--- About this exercise ---
Return every record exactly as written.
--------------------
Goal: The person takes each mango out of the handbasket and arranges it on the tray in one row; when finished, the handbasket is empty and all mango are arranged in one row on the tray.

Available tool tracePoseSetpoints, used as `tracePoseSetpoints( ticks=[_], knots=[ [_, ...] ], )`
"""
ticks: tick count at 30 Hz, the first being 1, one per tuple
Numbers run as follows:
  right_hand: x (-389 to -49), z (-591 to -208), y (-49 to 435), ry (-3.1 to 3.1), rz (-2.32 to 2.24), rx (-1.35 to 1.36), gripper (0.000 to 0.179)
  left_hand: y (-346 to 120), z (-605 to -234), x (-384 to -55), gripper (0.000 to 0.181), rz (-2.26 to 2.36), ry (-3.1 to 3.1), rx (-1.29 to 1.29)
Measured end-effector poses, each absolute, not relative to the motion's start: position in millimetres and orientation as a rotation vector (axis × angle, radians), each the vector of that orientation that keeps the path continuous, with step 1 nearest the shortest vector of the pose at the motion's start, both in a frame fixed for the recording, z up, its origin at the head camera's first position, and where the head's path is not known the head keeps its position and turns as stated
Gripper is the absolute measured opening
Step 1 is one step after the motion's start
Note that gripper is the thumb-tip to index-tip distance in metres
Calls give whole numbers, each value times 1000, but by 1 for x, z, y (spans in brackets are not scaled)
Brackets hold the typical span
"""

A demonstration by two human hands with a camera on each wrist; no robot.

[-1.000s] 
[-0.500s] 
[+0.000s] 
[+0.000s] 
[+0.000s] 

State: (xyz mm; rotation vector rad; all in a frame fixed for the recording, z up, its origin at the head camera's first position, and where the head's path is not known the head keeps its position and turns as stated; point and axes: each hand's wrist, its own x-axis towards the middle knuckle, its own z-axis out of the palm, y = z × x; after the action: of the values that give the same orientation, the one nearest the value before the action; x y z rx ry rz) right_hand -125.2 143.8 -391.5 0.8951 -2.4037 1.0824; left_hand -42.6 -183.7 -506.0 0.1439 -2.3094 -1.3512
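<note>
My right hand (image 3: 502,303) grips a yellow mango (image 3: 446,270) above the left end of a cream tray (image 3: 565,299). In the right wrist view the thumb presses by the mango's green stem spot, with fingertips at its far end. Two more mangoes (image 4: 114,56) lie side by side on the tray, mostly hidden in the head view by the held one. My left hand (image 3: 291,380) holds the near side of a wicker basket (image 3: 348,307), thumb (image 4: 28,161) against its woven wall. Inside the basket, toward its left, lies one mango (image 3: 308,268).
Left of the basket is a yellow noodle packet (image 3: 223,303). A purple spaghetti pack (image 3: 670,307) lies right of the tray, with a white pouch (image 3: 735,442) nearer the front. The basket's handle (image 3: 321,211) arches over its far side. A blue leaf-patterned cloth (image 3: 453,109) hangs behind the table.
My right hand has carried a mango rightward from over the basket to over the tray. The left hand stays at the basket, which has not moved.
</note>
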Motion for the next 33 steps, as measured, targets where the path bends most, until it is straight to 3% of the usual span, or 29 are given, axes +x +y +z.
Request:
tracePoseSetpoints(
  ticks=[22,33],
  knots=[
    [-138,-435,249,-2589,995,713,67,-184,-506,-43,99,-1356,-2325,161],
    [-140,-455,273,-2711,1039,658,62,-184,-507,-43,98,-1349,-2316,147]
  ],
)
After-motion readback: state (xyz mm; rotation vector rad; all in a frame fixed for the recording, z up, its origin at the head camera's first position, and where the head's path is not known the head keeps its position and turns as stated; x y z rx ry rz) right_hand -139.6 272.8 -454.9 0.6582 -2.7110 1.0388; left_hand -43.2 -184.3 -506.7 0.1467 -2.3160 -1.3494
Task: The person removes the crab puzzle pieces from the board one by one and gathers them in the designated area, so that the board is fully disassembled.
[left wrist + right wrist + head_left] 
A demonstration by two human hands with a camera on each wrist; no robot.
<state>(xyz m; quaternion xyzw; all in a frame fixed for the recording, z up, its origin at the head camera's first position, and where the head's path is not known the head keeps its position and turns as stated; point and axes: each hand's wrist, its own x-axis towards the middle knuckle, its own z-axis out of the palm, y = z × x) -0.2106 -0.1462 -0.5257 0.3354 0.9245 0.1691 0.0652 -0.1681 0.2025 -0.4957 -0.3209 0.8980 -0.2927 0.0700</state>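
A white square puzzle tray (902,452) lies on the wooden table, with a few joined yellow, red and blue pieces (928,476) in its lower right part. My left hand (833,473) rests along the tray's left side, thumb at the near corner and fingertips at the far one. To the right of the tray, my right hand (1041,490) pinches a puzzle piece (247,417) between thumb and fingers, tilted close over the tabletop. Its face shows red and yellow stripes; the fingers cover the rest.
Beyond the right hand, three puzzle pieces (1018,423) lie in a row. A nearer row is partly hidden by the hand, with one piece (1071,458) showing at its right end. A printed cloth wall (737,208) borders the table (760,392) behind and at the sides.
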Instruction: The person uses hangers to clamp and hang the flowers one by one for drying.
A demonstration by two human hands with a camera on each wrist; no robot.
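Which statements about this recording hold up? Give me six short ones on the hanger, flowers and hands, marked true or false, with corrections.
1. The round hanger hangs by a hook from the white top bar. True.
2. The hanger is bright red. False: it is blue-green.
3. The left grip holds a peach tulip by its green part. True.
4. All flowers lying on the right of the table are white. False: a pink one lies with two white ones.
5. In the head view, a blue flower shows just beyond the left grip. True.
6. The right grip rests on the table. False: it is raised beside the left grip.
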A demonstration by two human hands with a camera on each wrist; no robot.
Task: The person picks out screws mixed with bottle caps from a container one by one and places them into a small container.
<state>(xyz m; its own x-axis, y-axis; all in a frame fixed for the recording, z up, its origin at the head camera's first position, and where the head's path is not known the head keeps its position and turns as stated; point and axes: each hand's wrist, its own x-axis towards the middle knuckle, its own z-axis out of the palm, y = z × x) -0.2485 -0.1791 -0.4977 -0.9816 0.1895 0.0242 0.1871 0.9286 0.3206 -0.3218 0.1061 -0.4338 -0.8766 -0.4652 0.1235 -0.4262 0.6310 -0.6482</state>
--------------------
--- Answer space ---
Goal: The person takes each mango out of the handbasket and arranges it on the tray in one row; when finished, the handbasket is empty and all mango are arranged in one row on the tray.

Available tool tracePoseSetpoints, used as `tracePoseSetpoints( ticks=[_], knots=[ [_, ...] ], )`
"""
ticks: tick count at 30 Hz, the first being 1, one per tuple
Numbers run as follows:
  right_hand: x (-389 to -49), z (-591 to -208), y (-49 to 435), ry (-3.1 to 3.1), rz (-2.32 to 2.24), rx (-1.35 to 1.36), gripper (0.000 to 0.179)
  left_hand: y (-346 to 120), z (-605 to -234), x (-384 to -55), gripper (0.000 to 0.181), rz (-2.26 to 2.36), ry (-3.1 to 3.1), rx (-1.29 to 1.29)
Measured end-effector poses, each absolute, not relative to the motion's start: position in millimetres and orientation as a rotation vector (axis × angle, radians), each the vector of that orientation that keeps the path continuous, with step 1 nearest the shortest vector of the pose at the motion's start, both in a frame fixed for the recording, z up, its origin at the head camera's first position, and where the head's path is not known the head keeps its position and turns as stated
Gripper is the absolute measured opening
Step 1 is one step after the motion's start
Note that gripper is the thumb-tip to index-tip distance in metres
Calls give whole numbers, each value times 1000, but by 1 for x, z, y (spans in brackets are not scaled)
Brackets hold the typical span
"""

A demonstration by two human hands with a camera on each wrist; no robot.

[-1.000s] 
[-0.500s] 
[+0.000s] 
[+0.000s] 
[+0.000s] 

State: (xyz mm; rotation vector rad; all in a frame fixed for the recording, z up, its origin at the head camera's first position, and where the head's path is not known the head keeps its position and turns as stated; point and axes: each hand's wrist, its own x-axis towards the middle knuckle, its own z-axis out of the palm, y = z × x; after the action: of the values that give the same orientation, the one nearest the value before the action; x y z rx ry rz) right_hand -125.2 143.8 -391.5 0.8951 -2.4037 1.0824; left_hand -42.6 -183.7 -506.0 0.1439 -2.3094 -1.3512
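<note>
My right hand (image 3: 502,303) grips a yellow mango (image 3: 446,270) above the left end of a cream tray (image 3: 565,299). In the right wrist view the thumb presses by the mango's green stem spot, with fingertips at its far end. Two more mangoes (image 4: 114,56) lie side by side on the tray, mostly hidden in the head view by the held one. My left hand (image 3: 291,380) holds the near side of a wicker basket (image 3: 348,307), thumb (image 4: 28,161) against its woven wall. Inside the basket, toward its left, lies one mango (image 3: 308,268).
Left of the basket is a yellow noodle packet (image 3: 223,303). A purple spaghetti pack (image 3: 670,307) lies right of the tray, with a white pouch (image 3: 735,442) nearer the front. The basket's handle (image 3: 321,211) arches over its far side. A blue leaf-patterned cloth (image 3: 453,109) hangs behind the table.
My right hand has carried a mango rightward from over the basket to over the tray. The left hand stays at the basket, which has not moved.
</note>
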Motion for the next 33 steps, as measured, targets where the path bends most, until it is straight to 3% of the usual span, or 29 are given, axes +x +y +z.
Request:
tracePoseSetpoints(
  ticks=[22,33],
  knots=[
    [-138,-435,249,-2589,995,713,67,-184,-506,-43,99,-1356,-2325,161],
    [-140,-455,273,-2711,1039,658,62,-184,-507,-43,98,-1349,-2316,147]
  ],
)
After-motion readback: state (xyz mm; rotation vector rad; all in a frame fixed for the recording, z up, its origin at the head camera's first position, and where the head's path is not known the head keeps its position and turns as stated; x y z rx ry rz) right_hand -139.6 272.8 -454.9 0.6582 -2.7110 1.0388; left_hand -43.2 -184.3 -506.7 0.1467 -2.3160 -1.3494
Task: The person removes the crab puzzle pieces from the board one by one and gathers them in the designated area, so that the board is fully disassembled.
[left wrist + right wrist + head_left] 
A demonstration by two human hands with a camera on each wrist; no robot.
<state>(xyz m; quaternion xyzw; all in a frame fixed for the recording, z up, its origin at the head camera's first position, and where the head's path is not known the head keeps its position and turns as stated; point and axes: each hand's wrist, its own x-axis towards the middle knuckle, its own z-axis out of the palm, y = z × x) -0.2106 -0.1462 -0.5257 0.3354 0.9245 0.1691 0.0652 -0.1681 0.2025 -0.4957 -0.3209 0.8980 -0.2927 0.0700</state>
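A white square puzzle tray (902,452) lies on the wooden table, with a few joined yellow, red and blue pieces (928,476) in its lower right part. My left hand (833,473) rests along the tray's left side, thumb at the near corner and fingertips at the far one. To the right of the tray, my right hand (1041,490) pinches a puzzle piece (247,417) between thumb and fingers, tilted close over the tabletop. Its face shows red and yellow stripes; the fingers cover the rest.
Beyond the right hand, three puzzle pieces (1018,423) lie in a row. A nearer row is partly hidden by the hand, with one piece (1071,458) showing at its right end. A printed cloth wall (737,208) borders the table (760,392) behind and at the sides.
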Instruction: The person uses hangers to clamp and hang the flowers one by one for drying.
A demonstration by two human hands with a camera on each wrist; no robot.
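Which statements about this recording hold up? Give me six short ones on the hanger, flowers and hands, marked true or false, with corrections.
1. The round hanger hangs by a hook from the white top bar. True.
2. The hanger is bright red. False: it is blue-green.
3. The left grip holds a peach tulip by its green part. True.
4. All flowers lying on the right of the table are white. False: a pink one lies with two white ones.
5. In the head view, a blue flower shows just beyond the left grip. True.
6. The right grip rests on the table. False: it is raised beside the left grip.
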A demonstration by two human hands with a camera on each wrist; no robot.
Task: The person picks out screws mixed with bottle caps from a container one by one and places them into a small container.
<state>(xyz m; its own x-axis, y-axis; all in a frame fixed for the recording, z up, its origin at the head camera's first position, and where the head's path is not known the head keeps its position and turns as stated; point and axes: each hand's wrist, its own x-axis towards the middle knuckle, its own z-axis out of the palm, y = z × x) -0.2485 -0.1791 -0.4977 -0.9816 0.1895 0.0242 0.1871 0.9286 0.3206 -0.3218 0.1061 -0.4338 -0.8766 -0.4652 0.1235 -0.4262 0.6310 -0.6482</state>

This finishes the output for the exercise.